Identifying all the employees who knew about T-Mobile’s alleged expansion of fake ring tones, and what they were told about it, “is relevant and proportional,” said the memo. T-Mobile identified employees who knew about the 2013 Rural Call Completion Order that banned the use of fake ring tones, but plaintiffs want to cross-reference employees who knew about the order vs. the universe of employees who knew T-Mobile was expanding its use of fake ring tones to establish “evidence of knowledge and intent” relative to conspiracy and punitive damages, it said.

T-Mobile has produced “minimal communications” about its 2015 expansion of fake ring tones, which it allegedly used instead of connecting calls to rural areas of the U.S. that have expensive routing fees. The fake tone would make the caller think the recipient didn’t answer, when the call wasn’t delivered, the plaintiffs allege. “The who, what, when, why and how” of T-Mobile’s “expansion of fake ring tones is not yet clear,” plaintiffs said.

There's a “very high probability” the additional communications sought about the expansion “will complete the story of how the fake ring tone expansion was accomplished,” plaintiffs said. Responses will shed light on whether third parties were involved, including Ericsson, software vendors, consultants or intermediate providers, they said.

In response to an interrogatory asking T-Mobile to explain actions it and Ericsson took to cause the fake ring tone expansion, T-Mobile identified no actions taken by Ericsson, even though documents produced by the FCC under the Freedom of Information Act show Ericsson implemented fake ring tones at T-Mobile’s direction, the memo said.

Plaintiffs sought information from Ericsson, which said much of it from the relevant time was no longer available. The court denied a motion to compel further electronic searches, saying it expected T-Mobile to provide such information, the memo said. T-Mobile took a “kitchen sink” approach to objections to producing responsive documents based on broad brush relevance and burden objections, but none of its objections has merit, asserted the plaintiffs.
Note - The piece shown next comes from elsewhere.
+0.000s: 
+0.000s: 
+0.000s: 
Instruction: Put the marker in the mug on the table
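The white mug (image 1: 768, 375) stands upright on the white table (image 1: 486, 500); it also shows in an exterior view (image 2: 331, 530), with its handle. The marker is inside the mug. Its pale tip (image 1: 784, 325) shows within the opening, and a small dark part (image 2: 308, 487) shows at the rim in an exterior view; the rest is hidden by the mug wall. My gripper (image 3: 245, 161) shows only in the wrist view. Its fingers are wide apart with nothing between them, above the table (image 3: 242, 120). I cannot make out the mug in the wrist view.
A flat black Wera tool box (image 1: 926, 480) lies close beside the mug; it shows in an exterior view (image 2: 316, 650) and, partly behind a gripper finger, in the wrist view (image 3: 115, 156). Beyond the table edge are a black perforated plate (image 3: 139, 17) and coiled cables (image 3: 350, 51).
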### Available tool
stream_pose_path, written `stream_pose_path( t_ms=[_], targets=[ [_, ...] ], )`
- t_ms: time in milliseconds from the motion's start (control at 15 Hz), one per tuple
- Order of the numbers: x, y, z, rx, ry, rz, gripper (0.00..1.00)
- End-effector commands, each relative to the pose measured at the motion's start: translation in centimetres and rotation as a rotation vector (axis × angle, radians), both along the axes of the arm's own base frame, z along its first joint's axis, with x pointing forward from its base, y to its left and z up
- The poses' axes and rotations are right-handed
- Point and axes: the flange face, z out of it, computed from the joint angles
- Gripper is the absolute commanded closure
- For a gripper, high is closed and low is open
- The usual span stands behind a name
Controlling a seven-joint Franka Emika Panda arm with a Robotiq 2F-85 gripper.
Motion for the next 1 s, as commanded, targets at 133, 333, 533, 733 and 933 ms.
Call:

The court should compel T-Mobile to electronically search for documents on plaintiffs’ various requests for production related to service credits T-Mobile was entitled to request from Inteliquent, if that company failed to satisfy contractually required service quality levels, said the memo. Those are relevant to “the co-conspirators’ agreement to engage in and tolerate poor call routing practices by Inteliquent while [T-Mobile's] use of fake ring tones was in place to mask it.”